Prompt:
The answer must be every line from the listing that holds the string "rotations".

Provided data:
□ □ □
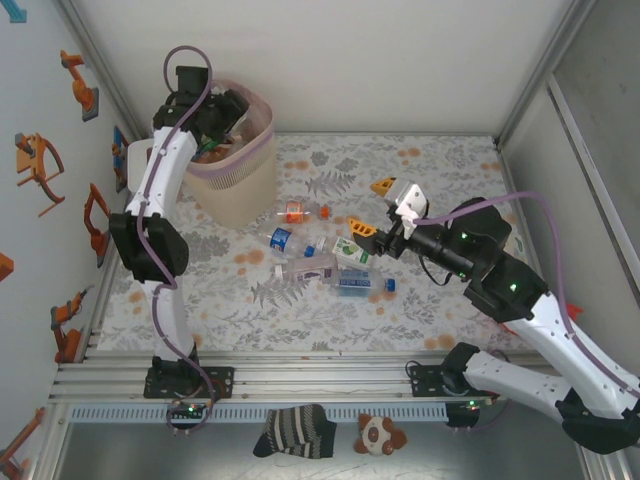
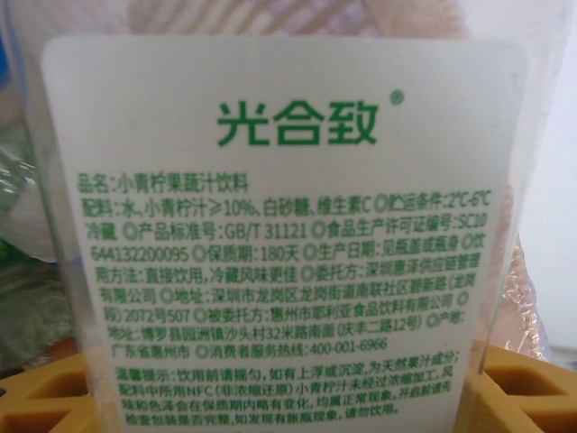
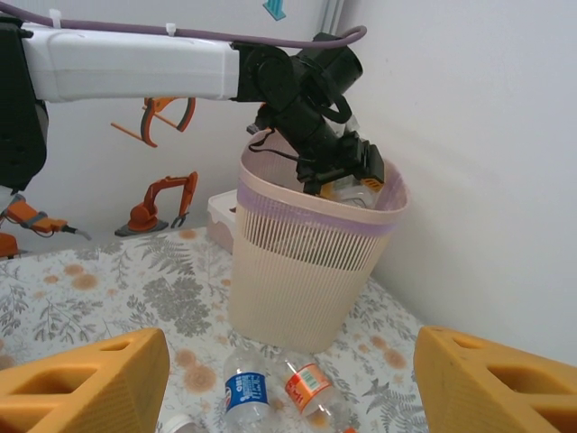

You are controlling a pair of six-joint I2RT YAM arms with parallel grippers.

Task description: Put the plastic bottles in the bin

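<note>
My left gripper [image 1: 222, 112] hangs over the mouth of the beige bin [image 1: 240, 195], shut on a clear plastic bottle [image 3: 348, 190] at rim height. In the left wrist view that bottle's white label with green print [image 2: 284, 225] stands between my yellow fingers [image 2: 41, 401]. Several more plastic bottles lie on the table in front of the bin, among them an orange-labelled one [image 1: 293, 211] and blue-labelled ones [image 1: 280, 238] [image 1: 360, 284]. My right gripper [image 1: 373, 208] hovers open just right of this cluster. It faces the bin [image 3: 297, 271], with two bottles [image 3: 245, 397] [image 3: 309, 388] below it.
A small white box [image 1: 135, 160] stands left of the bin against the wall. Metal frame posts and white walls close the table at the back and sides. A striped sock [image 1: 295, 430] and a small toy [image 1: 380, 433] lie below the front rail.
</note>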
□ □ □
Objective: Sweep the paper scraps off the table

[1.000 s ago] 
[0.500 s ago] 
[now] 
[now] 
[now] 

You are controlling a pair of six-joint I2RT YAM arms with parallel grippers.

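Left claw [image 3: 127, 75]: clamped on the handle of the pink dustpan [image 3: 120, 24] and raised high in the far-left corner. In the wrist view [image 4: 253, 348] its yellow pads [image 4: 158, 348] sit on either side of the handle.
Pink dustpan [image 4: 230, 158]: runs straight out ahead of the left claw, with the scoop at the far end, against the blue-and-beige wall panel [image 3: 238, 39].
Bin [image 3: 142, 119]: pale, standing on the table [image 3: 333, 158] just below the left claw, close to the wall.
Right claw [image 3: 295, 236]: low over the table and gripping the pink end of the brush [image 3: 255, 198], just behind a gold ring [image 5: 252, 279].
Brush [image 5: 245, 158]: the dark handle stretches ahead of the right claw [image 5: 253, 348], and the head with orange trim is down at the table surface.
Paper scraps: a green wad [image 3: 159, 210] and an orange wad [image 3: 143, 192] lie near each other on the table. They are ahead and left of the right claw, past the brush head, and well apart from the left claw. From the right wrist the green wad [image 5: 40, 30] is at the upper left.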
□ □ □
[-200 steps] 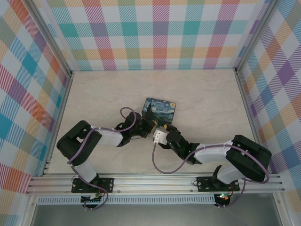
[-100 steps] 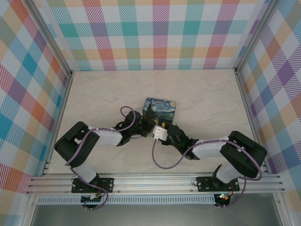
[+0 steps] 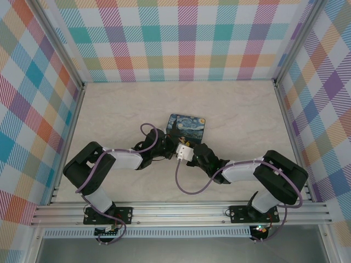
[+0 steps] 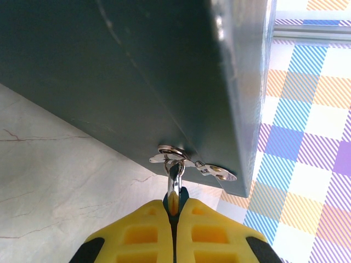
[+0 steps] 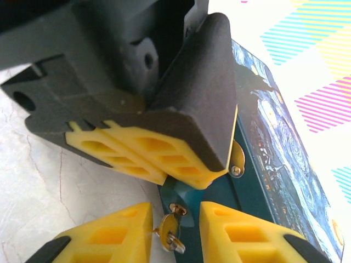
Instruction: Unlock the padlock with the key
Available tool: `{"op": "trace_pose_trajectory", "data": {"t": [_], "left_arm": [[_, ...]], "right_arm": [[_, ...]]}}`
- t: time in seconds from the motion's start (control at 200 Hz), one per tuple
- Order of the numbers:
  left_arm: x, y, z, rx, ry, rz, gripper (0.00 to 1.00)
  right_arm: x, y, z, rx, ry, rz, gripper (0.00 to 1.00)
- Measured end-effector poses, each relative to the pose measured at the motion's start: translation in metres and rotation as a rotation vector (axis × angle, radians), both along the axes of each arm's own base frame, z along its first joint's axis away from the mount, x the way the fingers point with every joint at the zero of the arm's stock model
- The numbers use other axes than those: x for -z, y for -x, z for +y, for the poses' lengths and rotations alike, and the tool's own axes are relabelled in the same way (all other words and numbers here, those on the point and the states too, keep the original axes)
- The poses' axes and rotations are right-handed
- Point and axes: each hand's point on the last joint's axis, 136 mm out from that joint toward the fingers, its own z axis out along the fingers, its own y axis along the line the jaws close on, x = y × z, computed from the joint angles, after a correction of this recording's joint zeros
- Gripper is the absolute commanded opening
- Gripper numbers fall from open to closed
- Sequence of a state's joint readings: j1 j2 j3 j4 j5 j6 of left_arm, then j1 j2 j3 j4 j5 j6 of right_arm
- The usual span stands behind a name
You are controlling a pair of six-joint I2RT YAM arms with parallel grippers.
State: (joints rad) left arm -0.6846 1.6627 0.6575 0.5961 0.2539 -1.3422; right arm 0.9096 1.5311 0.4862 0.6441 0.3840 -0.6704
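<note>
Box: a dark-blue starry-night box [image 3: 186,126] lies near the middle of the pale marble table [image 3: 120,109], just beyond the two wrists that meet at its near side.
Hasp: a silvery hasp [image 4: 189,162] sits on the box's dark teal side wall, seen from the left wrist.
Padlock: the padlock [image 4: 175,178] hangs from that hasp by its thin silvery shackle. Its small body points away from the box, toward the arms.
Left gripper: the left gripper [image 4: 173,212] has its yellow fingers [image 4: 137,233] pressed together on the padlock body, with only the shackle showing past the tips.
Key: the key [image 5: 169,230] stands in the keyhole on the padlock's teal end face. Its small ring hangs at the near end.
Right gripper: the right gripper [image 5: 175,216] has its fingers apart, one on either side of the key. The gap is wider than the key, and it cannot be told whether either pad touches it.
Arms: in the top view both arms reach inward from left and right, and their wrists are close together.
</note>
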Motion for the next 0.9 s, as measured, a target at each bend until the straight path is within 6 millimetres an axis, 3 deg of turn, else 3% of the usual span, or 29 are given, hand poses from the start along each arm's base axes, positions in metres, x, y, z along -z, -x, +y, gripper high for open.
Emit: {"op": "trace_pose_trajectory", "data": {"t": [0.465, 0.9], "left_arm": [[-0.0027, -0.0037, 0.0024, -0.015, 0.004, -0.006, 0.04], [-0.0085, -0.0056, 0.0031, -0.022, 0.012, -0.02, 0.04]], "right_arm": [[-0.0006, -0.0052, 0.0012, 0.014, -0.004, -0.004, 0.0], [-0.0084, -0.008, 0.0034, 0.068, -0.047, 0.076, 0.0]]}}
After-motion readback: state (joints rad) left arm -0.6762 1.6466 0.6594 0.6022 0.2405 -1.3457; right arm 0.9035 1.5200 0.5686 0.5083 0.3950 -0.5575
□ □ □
Solution to this problem:
- The numbers use other axes than those: x for -z, y for -x, z for +y, for the poses' lengths and rotations alike, and the tool's own axes are relabelled in the same way (all other words and numbers here, those on the point and the states too, keep the original axes)
- The poses' axes and rotations are right-handed

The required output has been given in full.